WORK TO BE COMPLETED:
Pull every line with "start" from the data below and copy it.

SUPPLIED MATERIAL:

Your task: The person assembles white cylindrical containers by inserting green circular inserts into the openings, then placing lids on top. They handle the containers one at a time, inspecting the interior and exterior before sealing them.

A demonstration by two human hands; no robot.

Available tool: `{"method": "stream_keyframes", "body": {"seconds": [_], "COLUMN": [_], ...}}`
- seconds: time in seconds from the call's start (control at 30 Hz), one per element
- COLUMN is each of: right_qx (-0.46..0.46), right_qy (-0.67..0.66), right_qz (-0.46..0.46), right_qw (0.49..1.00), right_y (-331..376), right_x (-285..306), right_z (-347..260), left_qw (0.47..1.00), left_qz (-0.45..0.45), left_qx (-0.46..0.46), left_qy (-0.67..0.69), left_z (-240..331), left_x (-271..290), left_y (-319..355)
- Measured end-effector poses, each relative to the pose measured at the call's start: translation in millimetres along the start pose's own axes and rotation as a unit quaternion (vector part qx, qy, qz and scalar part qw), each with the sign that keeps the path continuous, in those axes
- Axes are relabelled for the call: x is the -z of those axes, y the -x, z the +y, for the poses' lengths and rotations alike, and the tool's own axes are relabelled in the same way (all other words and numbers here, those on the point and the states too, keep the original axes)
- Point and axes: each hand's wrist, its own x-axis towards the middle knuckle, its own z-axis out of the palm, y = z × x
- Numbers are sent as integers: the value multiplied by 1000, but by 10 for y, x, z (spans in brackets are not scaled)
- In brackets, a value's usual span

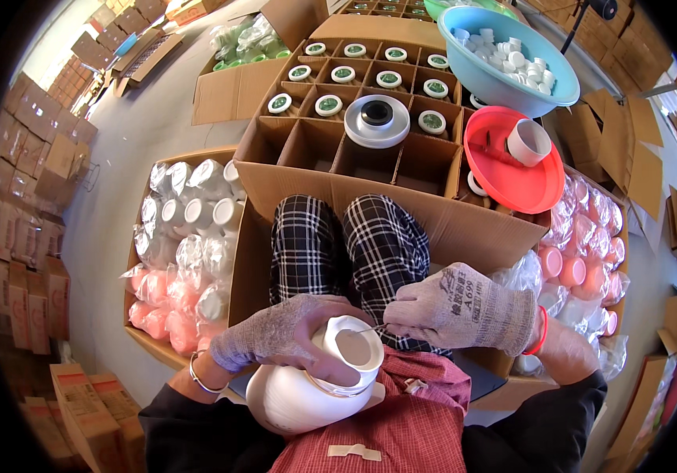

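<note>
A white thermos jug (299, 398) lies tilted in my lap, its round mouth facing up and away from me. My left hand (307, 331), in a grey-lilac work glove, is wrapped round the jug's neck. Above the right side of the mouth is my right hand (449, 307), gloved alike, with its fingers pinched on a thin metal rod (374, 328). The rod's tip reaches the rim of the opening; its handle end is hidden in the glove. Whatever lies deeper inside the jug cannot be made out.
Ahead stands a divided carton (338, 181) with several white-and-green-topped jugs and a silver lid (378, 122). A blue basin (567, 83) of white caps and a red tray (512, 201) with a tape roll (529, 143) sit on it. Boxes of bagged parts (188, 260) flank my knees.
</note>
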Motion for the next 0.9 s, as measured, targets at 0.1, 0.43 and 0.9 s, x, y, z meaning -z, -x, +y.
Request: {"method": "stream_keyframes", "body": {"seconds": [0.1,0.43,0.9], "right_qx": [0,-38,-9], "right_qy": [51,156,14], "right_qz": [-22,0,91], "right_qw": [998,987,996], "right_y": [-80,-5,61], "right_x": [62,85,-196], "right_z": [-88,-251,-221], "left_qw": [1000,1000,996], "left_qz": [-15,-4,52], "left_qx": [-2,7,58], "left_qy": [-13,-21,-38], "left_z": [-14,48,117], "left_x": [8,-2,-136], "left_y": [18,-28,77]}}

SOLUTION TO THIS EXERCISE:
- seconds: time in seconds from the call's start (control at 30 Hz), one per element
- Measured end-effector poses, each relative to the pose measured at the call's start: translation in millimetres along the start pose's own axes and rotation as a unit quaternion (vector part qx, qy, qz and scalar part qw), each with the sign that keeps the path continuous, in those axes

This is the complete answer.